Fourth Uncle began swearing — hard to say if he was swearing at something or someone: “You child of a whore — dog spawn — as soon as you pull up your pants, you think you’re so respectable!” Gao Yang didn’t know whether to laugh or to cry.

Just then two blinding rays of light came at them from the top of the hill — high one moment, low the next; now left, now right, like a pair of pinking shears moving across fabric — followed by the urgent roar of an engine.
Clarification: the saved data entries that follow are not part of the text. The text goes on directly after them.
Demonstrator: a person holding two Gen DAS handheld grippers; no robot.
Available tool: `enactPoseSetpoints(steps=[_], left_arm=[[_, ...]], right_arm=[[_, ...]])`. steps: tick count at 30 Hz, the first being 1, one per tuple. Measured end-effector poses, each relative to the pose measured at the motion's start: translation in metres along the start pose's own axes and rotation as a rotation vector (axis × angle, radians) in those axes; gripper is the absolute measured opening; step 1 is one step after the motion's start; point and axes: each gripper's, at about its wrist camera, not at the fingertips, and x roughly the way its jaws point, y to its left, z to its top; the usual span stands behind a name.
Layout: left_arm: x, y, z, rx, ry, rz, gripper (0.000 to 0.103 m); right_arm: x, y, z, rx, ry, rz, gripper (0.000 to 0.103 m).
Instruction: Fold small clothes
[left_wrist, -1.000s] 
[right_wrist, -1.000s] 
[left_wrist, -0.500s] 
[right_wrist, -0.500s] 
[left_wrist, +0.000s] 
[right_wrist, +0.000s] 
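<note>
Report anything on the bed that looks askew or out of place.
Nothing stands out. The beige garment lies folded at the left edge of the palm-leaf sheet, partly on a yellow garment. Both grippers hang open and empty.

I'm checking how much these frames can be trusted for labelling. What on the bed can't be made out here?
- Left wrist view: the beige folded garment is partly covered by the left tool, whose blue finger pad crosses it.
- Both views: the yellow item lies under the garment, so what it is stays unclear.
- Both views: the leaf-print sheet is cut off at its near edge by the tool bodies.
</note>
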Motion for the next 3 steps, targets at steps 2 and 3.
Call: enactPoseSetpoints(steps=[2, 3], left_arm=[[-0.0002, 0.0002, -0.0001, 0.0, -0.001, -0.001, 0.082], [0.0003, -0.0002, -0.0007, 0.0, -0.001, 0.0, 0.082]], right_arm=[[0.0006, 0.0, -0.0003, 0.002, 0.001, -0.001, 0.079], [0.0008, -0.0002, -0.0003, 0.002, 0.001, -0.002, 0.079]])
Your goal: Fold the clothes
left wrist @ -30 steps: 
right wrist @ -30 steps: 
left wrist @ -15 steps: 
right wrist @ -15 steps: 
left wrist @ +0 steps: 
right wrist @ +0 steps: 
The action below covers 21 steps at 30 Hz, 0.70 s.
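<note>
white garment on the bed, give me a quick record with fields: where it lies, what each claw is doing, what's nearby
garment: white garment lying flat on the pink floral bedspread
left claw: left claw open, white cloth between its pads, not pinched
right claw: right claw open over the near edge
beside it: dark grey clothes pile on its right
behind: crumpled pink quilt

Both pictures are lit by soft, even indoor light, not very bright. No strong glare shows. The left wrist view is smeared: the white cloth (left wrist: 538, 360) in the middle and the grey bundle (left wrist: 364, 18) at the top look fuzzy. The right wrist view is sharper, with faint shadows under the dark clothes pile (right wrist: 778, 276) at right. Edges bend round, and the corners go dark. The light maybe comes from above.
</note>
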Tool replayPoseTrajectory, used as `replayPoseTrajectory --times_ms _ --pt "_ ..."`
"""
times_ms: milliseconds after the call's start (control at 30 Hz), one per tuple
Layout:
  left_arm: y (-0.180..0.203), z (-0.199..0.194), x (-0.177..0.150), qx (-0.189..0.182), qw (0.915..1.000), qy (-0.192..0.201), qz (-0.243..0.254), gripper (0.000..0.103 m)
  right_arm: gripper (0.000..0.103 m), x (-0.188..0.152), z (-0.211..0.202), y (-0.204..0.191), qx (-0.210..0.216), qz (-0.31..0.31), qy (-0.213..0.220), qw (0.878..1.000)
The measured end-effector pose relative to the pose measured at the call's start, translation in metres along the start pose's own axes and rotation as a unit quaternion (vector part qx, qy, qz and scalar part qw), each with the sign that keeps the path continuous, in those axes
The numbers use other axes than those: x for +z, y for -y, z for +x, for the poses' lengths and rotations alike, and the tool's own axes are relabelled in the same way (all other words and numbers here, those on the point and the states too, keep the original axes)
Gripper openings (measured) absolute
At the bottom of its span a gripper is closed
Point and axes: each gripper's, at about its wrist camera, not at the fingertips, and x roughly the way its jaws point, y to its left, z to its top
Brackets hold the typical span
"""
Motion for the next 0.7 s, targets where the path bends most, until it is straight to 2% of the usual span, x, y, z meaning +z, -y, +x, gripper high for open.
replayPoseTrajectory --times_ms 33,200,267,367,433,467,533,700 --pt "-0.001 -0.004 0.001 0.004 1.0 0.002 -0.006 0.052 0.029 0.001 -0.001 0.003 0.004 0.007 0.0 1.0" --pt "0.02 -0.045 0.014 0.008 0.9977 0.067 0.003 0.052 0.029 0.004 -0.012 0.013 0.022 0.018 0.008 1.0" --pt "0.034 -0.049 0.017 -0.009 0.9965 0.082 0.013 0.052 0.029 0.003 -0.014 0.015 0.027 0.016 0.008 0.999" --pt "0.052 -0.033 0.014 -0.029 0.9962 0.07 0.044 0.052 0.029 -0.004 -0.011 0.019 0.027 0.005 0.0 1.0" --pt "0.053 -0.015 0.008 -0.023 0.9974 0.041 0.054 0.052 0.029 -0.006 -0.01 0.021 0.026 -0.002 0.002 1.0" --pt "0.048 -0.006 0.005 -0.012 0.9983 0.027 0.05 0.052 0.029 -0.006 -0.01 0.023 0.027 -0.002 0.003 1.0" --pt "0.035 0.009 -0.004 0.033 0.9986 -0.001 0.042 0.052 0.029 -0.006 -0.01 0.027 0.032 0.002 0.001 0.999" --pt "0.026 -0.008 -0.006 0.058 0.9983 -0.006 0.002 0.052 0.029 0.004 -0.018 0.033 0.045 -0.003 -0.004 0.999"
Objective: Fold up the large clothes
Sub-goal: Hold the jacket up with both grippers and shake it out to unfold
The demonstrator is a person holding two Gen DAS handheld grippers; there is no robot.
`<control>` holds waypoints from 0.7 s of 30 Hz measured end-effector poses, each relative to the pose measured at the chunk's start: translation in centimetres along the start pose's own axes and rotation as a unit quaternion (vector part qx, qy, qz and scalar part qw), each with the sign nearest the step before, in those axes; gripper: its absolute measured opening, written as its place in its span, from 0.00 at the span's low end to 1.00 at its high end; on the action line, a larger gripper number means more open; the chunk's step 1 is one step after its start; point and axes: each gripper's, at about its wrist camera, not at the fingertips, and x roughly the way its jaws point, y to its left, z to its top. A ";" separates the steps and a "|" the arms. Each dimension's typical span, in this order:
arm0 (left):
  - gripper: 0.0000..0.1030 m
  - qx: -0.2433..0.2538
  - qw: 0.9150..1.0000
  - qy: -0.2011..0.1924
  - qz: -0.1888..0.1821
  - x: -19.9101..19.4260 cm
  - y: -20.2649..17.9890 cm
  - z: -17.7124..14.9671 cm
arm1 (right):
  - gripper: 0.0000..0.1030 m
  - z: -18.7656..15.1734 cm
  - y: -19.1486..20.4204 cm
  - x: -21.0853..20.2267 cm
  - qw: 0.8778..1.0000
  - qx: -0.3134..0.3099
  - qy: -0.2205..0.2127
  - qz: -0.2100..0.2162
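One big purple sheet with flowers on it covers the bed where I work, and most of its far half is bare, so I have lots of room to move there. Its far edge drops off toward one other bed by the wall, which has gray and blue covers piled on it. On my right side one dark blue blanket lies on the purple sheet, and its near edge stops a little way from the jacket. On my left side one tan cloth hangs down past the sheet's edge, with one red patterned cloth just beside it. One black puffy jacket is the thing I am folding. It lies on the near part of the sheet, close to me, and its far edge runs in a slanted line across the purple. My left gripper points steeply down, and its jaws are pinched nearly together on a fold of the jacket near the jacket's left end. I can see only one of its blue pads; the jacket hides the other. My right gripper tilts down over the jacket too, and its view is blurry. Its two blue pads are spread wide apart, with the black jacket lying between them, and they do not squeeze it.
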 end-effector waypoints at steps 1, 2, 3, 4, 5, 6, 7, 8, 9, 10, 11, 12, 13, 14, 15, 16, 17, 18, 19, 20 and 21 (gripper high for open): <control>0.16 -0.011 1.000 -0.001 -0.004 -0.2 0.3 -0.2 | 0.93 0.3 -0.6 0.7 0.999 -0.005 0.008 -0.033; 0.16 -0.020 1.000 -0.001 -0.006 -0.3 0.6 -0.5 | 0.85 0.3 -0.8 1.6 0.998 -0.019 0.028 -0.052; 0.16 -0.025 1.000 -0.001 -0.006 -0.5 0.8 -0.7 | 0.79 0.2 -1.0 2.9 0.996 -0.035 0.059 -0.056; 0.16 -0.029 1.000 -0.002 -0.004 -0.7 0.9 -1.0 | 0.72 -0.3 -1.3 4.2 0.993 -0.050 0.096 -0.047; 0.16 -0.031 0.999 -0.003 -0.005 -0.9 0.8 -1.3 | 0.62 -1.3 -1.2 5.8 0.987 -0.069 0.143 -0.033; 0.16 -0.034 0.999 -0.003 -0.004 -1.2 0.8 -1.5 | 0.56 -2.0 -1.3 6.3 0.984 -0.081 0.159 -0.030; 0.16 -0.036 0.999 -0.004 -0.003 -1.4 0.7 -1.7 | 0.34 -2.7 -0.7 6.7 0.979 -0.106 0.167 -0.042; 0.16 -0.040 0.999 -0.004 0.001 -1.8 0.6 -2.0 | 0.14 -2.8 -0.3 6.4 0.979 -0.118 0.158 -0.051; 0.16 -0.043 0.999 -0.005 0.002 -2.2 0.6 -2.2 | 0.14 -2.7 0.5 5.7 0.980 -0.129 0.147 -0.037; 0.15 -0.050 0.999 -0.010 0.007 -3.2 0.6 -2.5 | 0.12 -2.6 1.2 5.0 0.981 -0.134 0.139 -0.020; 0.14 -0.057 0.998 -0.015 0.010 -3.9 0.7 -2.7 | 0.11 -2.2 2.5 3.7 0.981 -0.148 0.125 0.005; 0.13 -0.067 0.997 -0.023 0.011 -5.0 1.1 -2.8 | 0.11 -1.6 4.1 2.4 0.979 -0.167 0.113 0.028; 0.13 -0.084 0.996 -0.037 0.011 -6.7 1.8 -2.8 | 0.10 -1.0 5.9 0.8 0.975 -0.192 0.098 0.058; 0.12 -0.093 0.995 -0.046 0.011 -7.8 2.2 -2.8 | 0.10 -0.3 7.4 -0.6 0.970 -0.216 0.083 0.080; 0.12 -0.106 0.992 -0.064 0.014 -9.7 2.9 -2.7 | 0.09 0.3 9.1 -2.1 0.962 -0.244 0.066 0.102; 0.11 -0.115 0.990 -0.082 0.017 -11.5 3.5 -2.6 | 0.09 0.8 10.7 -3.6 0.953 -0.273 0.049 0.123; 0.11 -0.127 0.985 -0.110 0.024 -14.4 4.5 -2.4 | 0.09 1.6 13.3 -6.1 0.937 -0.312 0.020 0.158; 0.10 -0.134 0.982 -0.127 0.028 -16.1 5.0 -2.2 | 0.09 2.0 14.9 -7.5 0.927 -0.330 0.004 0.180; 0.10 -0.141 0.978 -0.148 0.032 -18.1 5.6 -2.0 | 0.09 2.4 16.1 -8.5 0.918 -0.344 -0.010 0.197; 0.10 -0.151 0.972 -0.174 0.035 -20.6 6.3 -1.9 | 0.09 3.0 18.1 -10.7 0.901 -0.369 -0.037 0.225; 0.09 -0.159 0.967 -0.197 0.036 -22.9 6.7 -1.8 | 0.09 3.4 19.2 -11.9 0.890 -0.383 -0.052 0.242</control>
Gao Yang wrapped his arms around his donkey’s cold, sweaty head and nudged it and the cart over to the side of the road. Framed in the light beams, Fourth Uncle’s cow looked like a scrawny rabbit. He jumped off his cart, grabbed the harness, and guided her to the side of the road. They both seemed to disintegrate in the light beams.

What happened next was a joke, a dream, a common shit, a leisurely piss.

Gao Yang would later recall that the car barreled down on them like an avalanche, making violent, crunching noises, as the darkness swallowed up Fourth Uncle’s cow, his cart, his garlic, and him. Standing there wide-eyed, Gao Yang saw two middle-aged faces frozen behind a windshield: one fat, puffy, and smiling; the other skinny and twisted in a grimace. Gao Yang and his donkey were nearly smothered by the car’s heat.

He would recall watching the car surge toward them, hearing Fourth Uncle’s cow bellow, and seeing Fourth Uncle wrap his arms around the animal’s neck. Fourth Uncle’s head shrank in size until it looked like a tiny metallic bead reflecting yellow and blue light. Fourth Uncle, his eyes mere slits, his mouth a gaping hole, looked terrified and pathetic. The white light shone right through his protruding ears. With unhurried inevitability the car’s bumper smashed into the legs of Fourth Uncle and his cow, driving his torso forward for an instant before he was airborne, his arms outstretched like wings, his shirt flapping behind him like tailfeathers. He landed in a clump of wax reeds. As her neck twisted, his cow fell to the ground on her belly The car kept coming. After pushing the cow and the cart ahead of it a short distance, it ran up over them.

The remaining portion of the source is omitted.